Each record beneath this line is to be copied exactly.

DATA LISTING below:

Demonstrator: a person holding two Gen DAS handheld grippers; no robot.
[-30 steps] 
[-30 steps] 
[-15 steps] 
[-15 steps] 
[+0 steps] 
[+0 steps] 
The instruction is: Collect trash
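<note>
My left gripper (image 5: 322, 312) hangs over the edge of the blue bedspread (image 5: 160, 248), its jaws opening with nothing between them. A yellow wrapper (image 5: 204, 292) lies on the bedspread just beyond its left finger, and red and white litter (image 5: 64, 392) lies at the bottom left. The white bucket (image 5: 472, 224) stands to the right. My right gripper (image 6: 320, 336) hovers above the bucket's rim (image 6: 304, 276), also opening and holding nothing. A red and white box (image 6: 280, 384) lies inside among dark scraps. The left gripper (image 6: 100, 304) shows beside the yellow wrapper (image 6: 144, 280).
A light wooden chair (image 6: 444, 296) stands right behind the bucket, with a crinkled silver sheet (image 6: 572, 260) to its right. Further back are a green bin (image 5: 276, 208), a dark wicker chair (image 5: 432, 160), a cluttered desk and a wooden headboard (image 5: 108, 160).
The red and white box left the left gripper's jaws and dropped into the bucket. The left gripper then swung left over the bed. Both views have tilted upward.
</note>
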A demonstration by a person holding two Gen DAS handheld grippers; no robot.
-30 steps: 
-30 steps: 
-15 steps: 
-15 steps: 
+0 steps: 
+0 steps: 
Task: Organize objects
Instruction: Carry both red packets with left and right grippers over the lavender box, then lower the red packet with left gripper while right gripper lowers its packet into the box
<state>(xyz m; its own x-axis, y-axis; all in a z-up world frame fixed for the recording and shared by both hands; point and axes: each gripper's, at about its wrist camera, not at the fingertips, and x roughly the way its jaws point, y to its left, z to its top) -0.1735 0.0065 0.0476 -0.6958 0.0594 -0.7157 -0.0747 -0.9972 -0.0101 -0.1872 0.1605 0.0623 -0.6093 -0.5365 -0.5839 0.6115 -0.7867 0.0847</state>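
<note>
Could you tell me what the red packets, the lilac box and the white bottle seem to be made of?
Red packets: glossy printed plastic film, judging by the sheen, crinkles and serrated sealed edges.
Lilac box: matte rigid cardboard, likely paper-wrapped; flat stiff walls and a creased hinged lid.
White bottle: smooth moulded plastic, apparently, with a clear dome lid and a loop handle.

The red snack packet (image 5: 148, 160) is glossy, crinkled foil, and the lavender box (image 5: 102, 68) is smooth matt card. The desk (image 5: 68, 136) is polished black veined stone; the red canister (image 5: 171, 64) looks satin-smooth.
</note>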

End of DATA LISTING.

* _TASK ANSWER_
Demonstrator: a person holding two Gen DAS handheld grippers; no robot.
[-30 steps] 
[-30 steps] 
[-15 steps] 
[-15 steps] 
[+0 steps] 
[+0 steps] 
The instruction is: Collect trash
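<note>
My left gripper (image 5: 322, 312) hangs over the edge of the blue bedspread (image 5: 160, 248), its jaws opening with nothing between them. A yellow wrapper (image 5: 204, 292) lies on the bedspread just beyond its left finger, and red and white litter (image 5: 64, 392) lies at the bottom left. The white bucket (image 5: 472, 224) stands to the right. My right gripper (image 6: 320, 336) hovers above the bucket's rim (image 6: 304, 276), also opening and holding nothing. A red and white box (image 6: 280, 384) lies inside among dark scraps. The left gripper (image 6: 100, 304) shows beside the yellow wrapper (image 6: 144, 280).
A light wooden chair (image 6: 444, 296) stands right behind the bucket, with a crinkled silver sheet (image 6: 572, 260) to its right. Further back are a green bin (image 5: 276, 208), a dark wicker chair (image 5: 432, 160), a cluttered desk and a wooden headboard (image 5: 108, 160).
The red and white box left the left gripper's jaws and dropped into the bucket. The left gripper then swung left over the bed. Both views have tilted upward.
</note>
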A demonstration by a person holding two Gen DAS handheld grippers; no robot.
-30 steps: 
-30 steps: 
-15 steps: 
-15 steps: 
+0 steps: 
+0 steps: 
Task: Organize objects
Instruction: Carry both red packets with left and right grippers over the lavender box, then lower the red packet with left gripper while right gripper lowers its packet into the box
<state>(xyz m; its own x-axis, y-axis; all in a z-up world frame fixed for the recording and shared by both hands; point and axes: each gripper's, at about its wrist camera, not at the fingertips, and x roughly the way its jaws point, y to its left, z to its top) -0.1735 0.0065 0.0476 -0.6958 0.0594 -0.7157 -0.0747 -0.9972 -0.0101 -0.1872 0.1605 0.0623 -0.6093 -0.5365 -0.5839 0.6115 -0.7867 0.0847</state>
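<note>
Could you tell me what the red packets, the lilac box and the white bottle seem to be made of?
Red packets: glossy printed plastic film, judging by the sheen, crinkles and serrated sealed edges.
Lilac box: matte rigid cardboard, likely paper-wrapped; flat stiff walls and a creased hinged lid.
White bottle: smooth moulded plastic, apparently, with a clear dome lid and a loop handle.

The red snack packet (image 5: 148, 160) is glossy, crinkled foil, and the lavender box (image 5: 102, 68) is smooth matt card. The desk (image 5: 68, 136) is polished black veined stone; the red canister (image 5: 171, 64) looks satin-smooth.
</note>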

Nothing else remains in this exercise.